#### WHAT TO WORK ON
Please copy, character for character, each line from the beginning of the listing to the line containing "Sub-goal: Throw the", including both.

#### DATA BLOCK
>>>>>

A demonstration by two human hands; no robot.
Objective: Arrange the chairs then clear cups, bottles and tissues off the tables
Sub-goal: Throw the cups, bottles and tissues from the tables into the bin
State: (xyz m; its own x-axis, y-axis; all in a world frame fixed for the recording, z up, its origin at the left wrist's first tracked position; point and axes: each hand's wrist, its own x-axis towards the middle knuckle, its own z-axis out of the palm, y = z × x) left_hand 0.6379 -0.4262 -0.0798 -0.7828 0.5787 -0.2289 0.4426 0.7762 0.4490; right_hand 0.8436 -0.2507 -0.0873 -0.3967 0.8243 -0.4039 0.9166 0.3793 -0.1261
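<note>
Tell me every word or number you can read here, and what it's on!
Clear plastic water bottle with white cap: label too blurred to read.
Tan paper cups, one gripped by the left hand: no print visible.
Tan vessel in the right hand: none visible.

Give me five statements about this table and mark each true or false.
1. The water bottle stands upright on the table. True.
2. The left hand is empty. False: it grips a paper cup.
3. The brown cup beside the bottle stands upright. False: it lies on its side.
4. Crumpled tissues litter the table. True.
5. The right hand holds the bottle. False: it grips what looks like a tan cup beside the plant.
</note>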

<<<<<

#### WRITTEN SOLUTION
A demonstration by two human hands; no robot.
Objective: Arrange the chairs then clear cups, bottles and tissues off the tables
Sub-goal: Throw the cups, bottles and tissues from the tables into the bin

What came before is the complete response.